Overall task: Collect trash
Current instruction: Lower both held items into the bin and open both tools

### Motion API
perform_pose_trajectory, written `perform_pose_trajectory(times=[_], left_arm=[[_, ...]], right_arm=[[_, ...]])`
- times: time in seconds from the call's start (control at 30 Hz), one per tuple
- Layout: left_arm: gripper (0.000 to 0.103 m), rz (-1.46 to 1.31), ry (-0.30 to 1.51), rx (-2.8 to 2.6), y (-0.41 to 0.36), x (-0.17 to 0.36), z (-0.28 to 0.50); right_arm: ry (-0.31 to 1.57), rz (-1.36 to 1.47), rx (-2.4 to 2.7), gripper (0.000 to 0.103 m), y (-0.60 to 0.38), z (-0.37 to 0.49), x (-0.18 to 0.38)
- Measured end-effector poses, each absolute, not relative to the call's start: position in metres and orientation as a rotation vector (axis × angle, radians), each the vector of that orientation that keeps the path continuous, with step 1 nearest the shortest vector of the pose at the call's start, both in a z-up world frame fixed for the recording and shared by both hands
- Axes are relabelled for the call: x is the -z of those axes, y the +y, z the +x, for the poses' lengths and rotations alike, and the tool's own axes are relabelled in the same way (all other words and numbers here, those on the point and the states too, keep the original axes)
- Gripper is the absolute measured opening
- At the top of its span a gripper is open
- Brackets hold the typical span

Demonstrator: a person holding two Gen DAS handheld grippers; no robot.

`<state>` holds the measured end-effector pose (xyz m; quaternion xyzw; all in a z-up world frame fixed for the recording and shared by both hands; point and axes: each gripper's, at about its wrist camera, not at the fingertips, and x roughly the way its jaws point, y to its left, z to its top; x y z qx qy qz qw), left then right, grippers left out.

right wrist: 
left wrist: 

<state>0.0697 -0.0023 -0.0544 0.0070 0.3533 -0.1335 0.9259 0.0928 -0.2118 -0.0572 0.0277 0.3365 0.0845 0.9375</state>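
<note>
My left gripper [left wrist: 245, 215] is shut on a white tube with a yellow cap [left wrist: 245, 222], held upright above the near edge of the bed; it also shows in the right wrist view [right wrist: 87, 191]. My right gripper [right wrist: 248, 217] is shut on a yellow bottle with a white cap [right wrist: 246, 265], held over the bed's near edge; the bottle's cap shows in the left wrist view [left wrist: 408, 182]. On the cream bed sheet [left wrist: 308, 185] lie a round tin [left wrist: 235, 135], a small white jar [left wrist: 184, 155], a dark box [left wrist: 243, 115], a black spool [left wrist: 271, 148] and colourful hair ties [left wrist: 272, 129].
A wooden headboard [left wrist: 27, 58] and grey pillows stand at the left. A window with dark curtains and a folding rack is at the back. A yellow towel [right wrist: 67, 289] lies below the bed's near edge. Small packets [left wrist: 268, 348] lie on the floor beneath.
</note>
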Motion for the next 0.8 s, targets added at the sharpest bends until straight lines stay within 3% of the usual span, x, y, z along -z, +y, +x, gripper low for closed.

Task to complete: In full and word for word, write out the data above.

Written response:
Overall task: Collect trash
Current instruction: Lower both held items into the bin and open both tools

### Motion API
perform_pose_trajectory, written `perform_pose_trajectory(times=[_], left_arm=[[_, ...]], right_arm=[[_, ...]])`
- times: time in seconds from the call's start (control at 30 Hz), one per tuple
- Layout: left_arm: gripper (0.000 to 0.103 m), rz (-1.46 to 1.31), ry (-0.30 to 1.51), rx (-2.8 to 2.6), y (-0.41 to 0.36), x (-0.17 to 0.36), z (-0.28 to 0.50); right_arm: ry (-0.31 to 1.57), rz (-1.36 to 1.47), rx (-2.4 to 2.7), gripper (0.000 to 0.103 m), y (-0.60 to 0.38), z (-0.37 to 0.49), x (-0.18 to 0.38)
- Measured end-effector poses, each absolute, not relative to the call's start: position in metres and orientation as a rotation vector (axis × angle, radians), each the vector of that orientation that keeps the path continuous, with step 1 nearest the shortest vector of the pose at the call's start, both in a z-up world frame fixed for the recording and shared by both hands
- Axes are relabelled for the call: x is the -z of those axes, y the +y, z the +x, for the poses' lengths and rotations alike, and the tool's own axes are relabelled in the same way (all other words and numbers here, those on the point and the states too, keep the original axes)
- Gripper is the absolute measured opening
- At the top of its span a gripper is open
- Brackets hold the typical span

Demonstrator: a person holding two Gen DAS handheld grippers; no robot.

`<state>` holds the measured end-effector pose (xyz m; quaternion xyzw; all in a z-up world frame fixed for the recording and shared by both hands; point and axes: each gripper's, at about its wrist camera, not at the fingertips, and x roughly the way its jaws point, y to its left, z to its top; x y z qx qy qz qw), left then right, grippers left out.

right wrist: 
left wrist: 

<state>0.0697 -0.0023 -0.0544 0.0070 0.3533 -0.1335 0.9259 0.0928 -0.2118 -0.0572 0.0277 0.3365 0.0845 0.9375</state>
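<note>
My left gripper [left wrist: 245, 215] is shut on a white tube with a yellow cap [left wrist: 245, 222], held upright above the near edge of the bed; it also shows in the right wrist view [right wrist: 87, 191]. My right gripper [right wrist: 248, 217] is shut on a yellow bottle with a white cap [right wrist: 246, 265], held over the bed's near edge; the bottle's cap shows in the left wrist view [left wrist: 408, 182]. On the cream bed sheet [left wrist: 308, 185] lie a round tin [left wrist: 235, 135], a small white jar [left wrist: 184, 155], a dark box [left wrist: 243, 115], a black spool [left wrist: 271, 148] and colourful hair ties [left wrist: 272, 129].
A wooden headboard [left wrist: 27, 58] and grey pillows stand at the left. A window with dark curtains and a folding rack is at the back. A yellow towel [right wrist: 67, 289] lies below the bed's near edge. Small packets [left wrist: 268, 348] lie on the floor beneath.
</note>
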Motion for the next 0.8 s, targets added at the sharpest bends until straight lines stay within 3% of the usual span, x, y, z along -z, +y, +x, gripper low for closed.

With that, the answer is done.